- What the task asks: The lines to copy from the data below are those that hold the string "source".

- Data section:

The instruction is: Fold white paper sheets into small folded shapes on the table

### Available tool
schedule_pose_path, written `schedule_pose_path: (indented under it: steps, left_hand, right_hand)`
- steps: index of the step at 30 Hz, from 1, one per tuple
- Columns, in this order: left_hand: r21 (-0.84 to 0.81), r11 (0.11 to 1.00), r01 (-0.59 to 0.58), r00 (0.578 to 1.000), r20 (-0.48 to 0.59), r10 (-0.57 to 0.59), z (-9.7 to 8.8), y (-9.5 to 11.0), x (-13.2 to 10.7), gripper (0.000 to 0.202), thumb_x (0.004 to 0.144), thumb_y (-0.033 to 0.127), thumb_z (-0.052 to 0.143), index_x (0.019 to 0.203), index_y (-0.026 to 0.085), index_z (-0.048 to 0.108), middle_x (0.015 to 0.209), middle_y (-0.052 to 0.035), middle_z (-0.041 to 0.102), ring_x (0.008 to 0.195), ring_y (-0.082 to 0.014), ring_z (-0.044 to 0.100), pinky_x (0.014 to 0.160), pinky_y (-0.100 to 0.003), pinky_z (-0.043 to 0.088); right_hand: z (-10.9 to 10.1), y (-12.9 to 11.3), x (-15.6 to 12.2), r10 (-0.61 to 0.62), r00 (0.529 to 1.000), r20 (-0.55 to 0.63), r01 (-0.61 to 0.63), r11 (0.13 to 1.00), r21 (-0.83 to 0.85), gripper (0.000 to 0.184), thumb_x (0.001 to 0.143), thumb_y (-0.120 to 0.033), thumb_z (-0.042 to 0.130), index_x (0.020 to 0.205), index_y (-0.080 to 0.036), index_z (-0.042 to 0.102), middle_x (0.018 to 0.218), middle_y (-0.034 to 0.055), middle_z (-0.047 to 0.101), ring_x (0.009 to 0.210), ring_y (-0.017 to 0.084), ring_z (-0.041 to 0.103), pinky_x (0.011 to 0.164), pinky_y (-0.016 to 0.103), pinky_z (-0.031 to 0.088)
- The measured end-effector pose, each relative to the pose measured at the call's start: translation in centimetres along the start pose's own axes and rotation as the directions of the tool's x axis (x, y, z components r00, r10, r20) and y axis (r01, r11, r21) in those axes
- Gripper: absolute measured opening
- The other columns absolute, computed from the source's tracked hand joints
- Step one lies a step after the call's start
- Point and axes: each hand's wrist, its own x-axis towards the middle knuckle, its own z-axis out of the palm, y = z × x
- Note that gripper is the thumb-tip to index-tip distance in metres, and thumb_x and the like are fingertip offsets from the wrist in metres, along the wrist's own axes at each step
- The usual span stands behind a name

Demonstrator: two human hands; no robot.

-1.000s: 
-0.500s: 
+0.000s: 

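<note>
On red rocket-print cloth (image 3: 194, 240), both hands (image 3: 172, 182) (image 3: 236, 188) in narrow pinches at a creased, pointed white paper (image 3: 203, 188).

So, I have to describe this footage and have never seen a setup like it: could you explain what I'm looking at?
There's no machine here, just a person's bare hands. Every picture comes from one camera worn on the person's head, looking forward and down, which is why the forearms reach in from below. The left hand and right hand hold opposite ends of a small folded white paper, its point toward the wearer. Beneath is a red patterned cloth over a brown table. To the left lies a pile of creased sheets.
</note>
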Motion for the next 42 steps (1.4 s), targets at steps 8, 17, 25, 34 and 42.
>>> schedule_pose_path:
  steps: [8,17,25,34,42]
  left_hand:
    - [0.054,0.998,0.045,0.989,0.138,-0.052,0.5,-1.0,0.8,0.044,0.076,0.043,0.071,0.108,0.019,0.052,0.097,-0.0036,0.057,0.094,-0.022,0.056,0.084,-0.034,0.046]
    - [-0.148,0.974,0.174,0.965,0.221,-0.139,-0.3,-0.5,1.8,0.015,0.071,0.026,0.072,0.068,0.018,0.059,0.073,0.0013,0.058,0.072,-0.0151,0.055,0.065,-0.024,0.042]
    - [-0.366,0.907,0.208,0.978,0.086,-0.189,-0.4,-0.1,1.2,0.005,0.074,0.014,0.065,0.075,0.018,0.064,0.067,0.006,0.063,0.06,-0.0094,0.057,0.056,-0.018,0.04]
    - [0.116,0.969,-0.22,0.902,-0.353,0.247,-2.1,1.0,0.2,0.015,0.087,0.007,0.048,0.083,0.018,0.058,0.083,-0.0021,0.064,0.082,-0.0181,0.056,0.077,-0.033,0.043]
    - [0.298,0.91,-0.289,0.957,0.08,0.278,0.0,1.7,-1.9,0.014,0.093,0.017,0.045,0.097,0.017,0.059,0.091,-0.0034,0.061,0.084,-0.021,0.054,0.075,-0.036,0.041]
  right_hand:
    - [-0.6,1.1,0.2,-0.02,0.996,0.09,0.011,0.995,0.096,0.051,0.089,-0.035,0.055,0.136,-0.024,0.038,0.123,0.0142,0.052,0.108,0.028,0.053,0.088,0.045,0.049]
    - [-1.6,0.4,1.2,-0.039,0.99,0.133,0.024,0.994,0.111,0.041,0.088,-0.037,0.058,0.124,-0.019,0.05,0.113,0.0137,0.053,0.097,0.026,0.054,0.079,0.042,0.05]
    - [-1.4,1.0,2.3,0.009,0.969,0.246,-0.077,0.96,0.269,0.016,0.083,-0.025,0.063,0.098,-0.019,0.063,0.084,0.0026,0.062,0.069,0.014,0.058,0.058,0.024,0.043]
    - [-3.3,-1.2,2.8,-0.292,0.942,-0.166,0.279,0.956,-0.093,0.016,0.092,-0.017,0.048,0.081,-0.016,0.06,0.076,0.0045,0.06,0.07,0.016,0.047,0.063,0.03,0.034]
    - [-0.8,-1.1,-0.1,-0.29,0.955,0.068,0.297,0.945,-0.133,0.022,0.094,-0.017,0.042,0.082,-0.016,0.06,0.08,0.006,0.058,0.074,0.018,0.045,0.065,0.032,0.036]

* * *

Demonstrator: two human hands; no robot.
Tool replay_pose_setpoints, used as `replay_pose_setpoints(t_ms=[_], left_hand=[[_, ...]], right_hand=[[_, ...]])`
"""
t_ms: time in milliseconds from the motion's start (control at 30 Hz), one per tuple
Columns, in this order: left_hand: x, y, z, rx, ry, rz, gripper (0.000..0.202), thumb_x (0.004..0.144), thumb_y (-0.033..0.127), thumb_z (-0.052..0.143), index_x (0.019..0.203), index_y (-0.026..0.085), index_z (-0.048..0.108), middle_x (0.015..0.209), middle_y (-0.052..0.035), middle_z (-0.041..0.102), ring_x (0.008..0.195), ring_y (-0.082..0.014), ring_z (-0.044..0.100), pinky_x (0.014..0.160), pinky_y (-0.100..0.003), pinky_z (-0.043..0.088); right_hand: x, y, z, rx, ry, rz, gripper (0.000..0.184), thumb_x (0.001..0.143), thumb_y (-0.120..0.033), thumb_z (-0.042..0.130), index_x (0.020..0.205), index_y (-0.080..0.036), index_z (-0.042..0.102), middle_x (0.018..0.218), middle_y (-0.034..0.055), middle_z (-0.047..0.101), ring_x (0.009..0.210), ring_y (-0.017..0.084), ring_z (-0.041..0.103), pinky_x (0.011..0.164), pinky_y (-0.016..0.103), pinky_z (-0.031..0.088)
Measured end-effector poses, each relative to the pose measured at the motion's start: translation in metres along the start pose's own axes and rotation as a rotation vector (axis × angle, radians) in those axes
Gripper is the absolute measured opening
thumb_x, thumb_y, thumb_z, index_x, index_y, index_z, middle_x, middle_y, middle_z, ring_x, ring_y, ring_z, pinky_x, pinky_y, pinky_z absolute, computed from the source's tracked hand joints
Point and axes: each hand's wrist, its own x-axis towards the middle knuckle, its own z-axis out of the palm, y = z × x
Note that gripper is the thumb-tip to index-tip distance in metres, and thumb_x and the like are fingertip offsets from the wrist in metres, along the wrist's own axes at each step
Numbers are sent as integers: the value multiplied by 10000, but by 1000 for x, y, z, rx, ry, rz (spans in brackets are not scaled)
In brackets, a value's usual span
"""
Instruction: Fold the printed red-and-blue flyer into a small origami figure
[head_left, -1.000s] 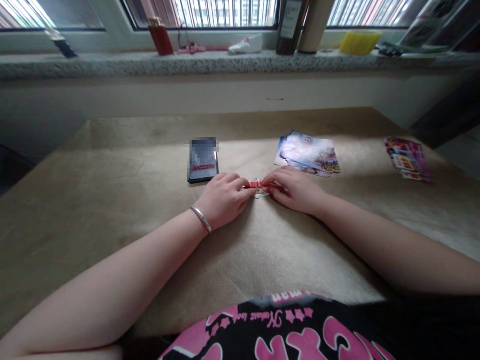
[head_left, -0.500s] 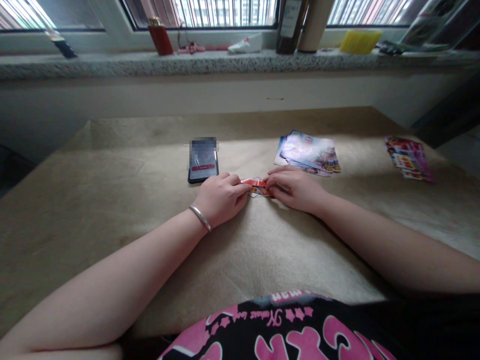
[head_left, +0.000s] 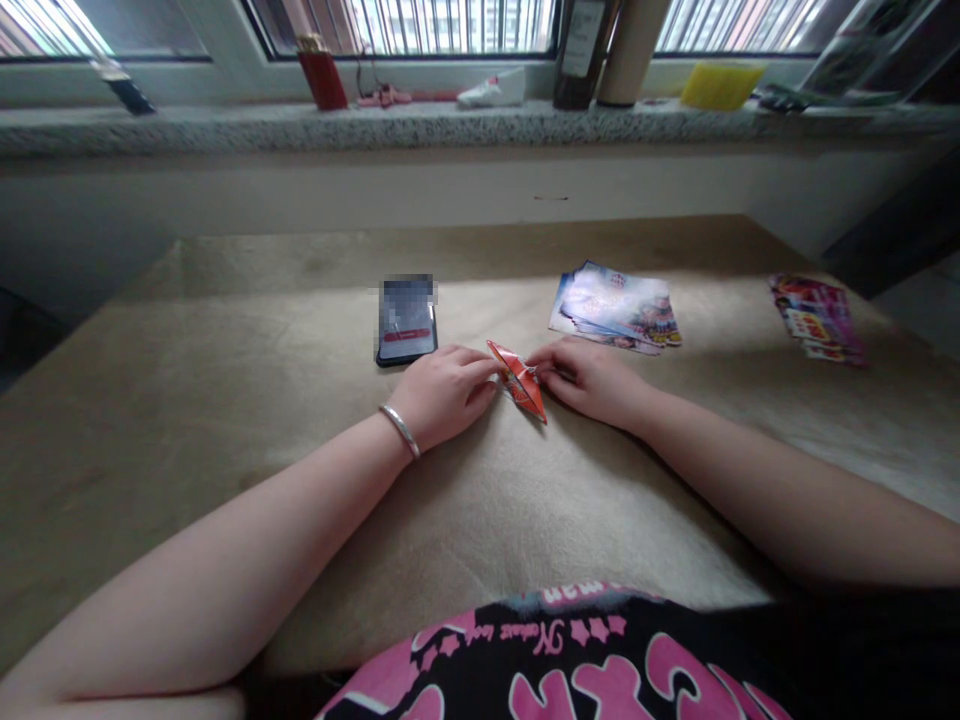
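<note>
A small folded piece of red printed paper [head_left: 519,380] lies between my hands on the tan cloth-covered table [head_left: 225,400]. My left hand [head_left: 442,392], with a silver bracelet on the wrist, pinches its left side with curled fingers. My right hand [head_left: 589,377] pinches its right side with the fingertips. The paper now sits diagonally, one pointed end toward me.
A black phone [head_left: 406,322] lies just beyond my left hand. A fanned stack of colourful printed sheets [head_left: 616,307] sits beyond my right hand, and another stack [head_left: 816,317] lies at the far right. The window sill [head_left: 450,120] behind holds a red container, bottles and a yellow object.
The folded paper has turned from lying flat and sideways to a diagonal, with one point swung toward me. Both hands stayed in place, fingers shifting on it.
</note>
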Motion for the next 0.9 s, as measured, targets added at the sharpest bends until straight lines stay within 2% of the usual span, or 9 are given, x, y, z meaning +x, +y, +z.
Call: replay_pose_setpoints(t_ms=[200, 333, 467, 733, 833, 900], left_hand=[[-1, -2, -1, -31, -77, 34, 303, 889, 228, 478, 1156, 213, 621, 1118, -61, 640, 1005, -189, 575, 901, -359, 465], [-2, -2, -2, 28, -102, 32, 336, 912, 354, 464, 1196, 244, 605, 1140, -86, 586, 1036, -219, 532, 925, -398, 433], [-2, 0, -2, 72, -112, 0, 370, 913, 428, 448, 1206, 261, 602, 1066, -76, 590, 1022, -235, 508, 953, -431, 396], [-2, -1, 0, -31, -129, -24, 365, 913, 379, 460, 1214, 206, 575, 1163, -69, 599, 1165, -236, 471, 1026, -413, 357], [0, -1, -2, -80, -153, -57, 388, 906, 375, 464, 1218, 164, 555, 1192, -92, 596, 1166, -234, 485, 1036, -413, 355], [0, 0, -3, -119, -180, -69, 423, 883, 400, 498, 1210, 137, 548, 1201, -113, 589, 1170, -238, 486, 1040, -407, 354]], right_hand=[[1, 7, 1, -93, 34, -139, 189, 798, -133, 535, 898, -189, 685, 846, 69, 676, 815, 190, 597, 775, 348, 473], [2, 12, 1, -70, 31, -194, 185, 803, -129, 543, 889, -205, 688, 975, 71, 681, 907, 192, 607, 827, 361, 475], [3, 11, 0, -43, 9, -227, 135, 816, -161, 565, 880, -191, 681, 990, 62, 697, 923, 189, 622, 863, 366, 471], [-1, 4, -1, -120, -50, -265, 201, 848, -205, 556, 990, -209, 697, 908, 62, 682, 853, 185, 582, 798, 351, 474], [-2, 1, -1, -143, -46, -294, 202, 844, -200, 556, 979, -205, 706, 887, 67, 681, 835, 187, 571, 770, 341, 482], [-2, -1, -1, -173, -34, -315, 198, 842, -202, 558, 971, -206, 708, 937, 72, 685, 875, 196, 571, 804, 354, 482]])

- Written reply:
- The other columns absolute, computed from the source's tracked hand joints
thumb_x, thumb_y, thumb_z, index_x, index_y, index_z, middle_x, middle_y, middle_z, ring_x, ring_y, ring_z, pinky_x, pinky_y, pinky_z absolute, computed from the source's tracked hand joints

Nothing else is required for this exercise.